Preserving clusters and correlations: a dimensionality reduction method for exceptionally high global structure preservation

TL;DR

PCC introduces a global correlation objective to dimensionality reduction, explicitly aiming to preserve the global arrangement of data by aligning high- and low-dimensional distances to reference points. It couples this with a local structure objective based on clustering observability, learned via a linear classifier on the low-dimensional embedding. The method achieves state-of-the-art GS preservation, outperforms many existing DR approaches on multiple datasets, and can augment UMAP through PCUMAP or via initialization strategies, with demonstrated benefits in medical imaging contexts. The work provides a practical, simple framework for improving global fidelity in DR while maintaining competitive local clustering behavior, with clear implications for visualization and downstream analysis in life sciences and imaging.

Abstract

We present Preserving Clusters and Correlations (PCC), a novel dimensionality reduction (DR) method a novel dimensionality reduction (DR) method that achieves state-of-the-art global structure (GS) preservation while maintaining competitive local structure (LS) preservation. It optimizes two objectives: a GS preservation objective that preserves an approximation of Pearson and Spearman correlations between high- and low-dimensional distances, and an LS preservation objective that ensures clusters in the high-dimensional data are separable in the low-dimensional data. PCC has a state-of-the-art ability to preserve the GS while having competitive LS preservation. In addition, we show the correlation objective can be combined with UMAP to significantly improve its GS preservation with minimal degradation of the LS. We quantitatively benchmark PCC against existing methods and demonstrate its utility in medical imaging, and show PCC is a competitive DR technique that demonstrates superior GS preservation in our benchmarks.

Figures (4)

• Figure 1: Results on Fashion MNIST. In PCC, unlike UMAP, distances between different points are meaningful since GS is preserved.
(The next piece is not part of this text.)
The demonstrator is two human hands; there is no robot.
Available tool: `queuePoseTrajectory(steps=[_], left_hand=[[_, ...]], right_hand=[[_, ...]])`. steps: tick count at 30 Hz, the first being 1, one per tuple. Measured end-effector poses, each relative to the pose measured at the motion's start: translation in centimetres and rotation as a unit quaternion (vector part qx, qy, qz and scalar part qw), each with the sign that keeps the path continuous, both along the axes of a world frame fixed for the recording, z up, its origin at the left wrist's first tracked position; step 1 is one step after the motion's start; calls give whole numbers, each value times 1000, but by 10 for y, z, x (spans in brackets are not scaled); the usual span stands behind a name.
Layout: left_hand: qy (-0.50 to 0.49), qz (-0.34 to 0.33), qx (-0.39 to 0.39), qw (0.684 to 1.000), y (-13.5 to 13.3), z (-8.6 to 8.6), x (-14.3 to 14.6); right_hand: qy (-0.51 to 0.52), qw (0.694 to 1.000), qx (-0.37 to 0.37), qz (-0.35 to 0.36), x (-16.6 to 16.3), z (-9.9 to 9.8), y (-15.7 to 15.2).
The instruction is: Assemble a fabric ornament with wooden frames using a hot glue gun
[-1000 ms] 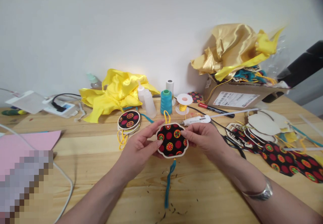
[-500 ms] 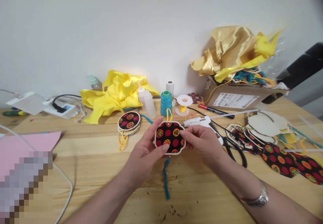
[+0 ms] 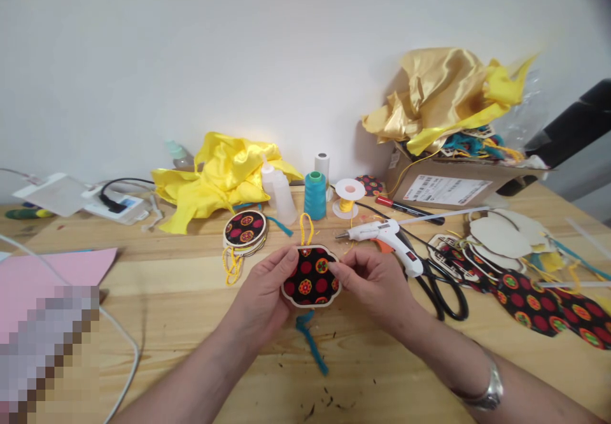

Unlike PCA, clusters are separated because of the higher GS. By using a higher cluster choice like 256, we get isolated groups of points belonging to those clusters.
• Figure 2: Comparing UMAP (an existing method) and PCUMAP and PCC (our proposed methods) on the Macosko single cell dataset macosko2015. Upper row: The transformed data is colored by labels. Bottom row: colored according to distances from a selected point, in the high dimensional data. In UMAP the points in the low-dimensional data do not preserve the original distance: many points far away are close points in the high-dimensional data. In PCUMAP and PCC this is solved.
• Figure 3: Plotting the average performance of GS metrics against local structure metrics on 9 datasets. Our proposed methods: PCC, UMAP init+PC, PCUMAP. PCC improves global structure preservation over all other tested methods by a large margin (average of 0.83, while PCA gets 0.71 and UMAP 0.44), while being competitive in local structure preservation with graph methods that specialize in local structure (e.g, PCC gets 0.933 and UMAP 0.94). Among the modern graph methods, PaCMAP performs the best and slightly improves the global structure compared to UMAP. However, there is still room for improvement in global structure preservation, which we show is possible.
• Figure 4: Comparing UMAP and PCC using visualizations of lipidomics MSI data of mouse brain. Both methods reduce the high-dimensional image data to 3 dimensions which are then normalized and colored as RGB images. PCC reveals numerous pathological changes, so-called $\beta$-amyloid plaques (circle and arrow, brown dots) in the isocortex (CTX) of the Alzheimer's disease mouse model, but also enables visualization of normal structures, e.g. the neuronal band of the dentate gyrus (DG, arrow, band) in the hippocampus formation (HPF). Both structures are in-detectable using UMAP visualization (left images). Legend: CTX - isocortex of the cerebrum, HPF - hippocampus formation, DG - dentate gyrus, CA1 and CA2 - cornu ammonis neurons, area 1 and 2, WM - white matter, BG - background.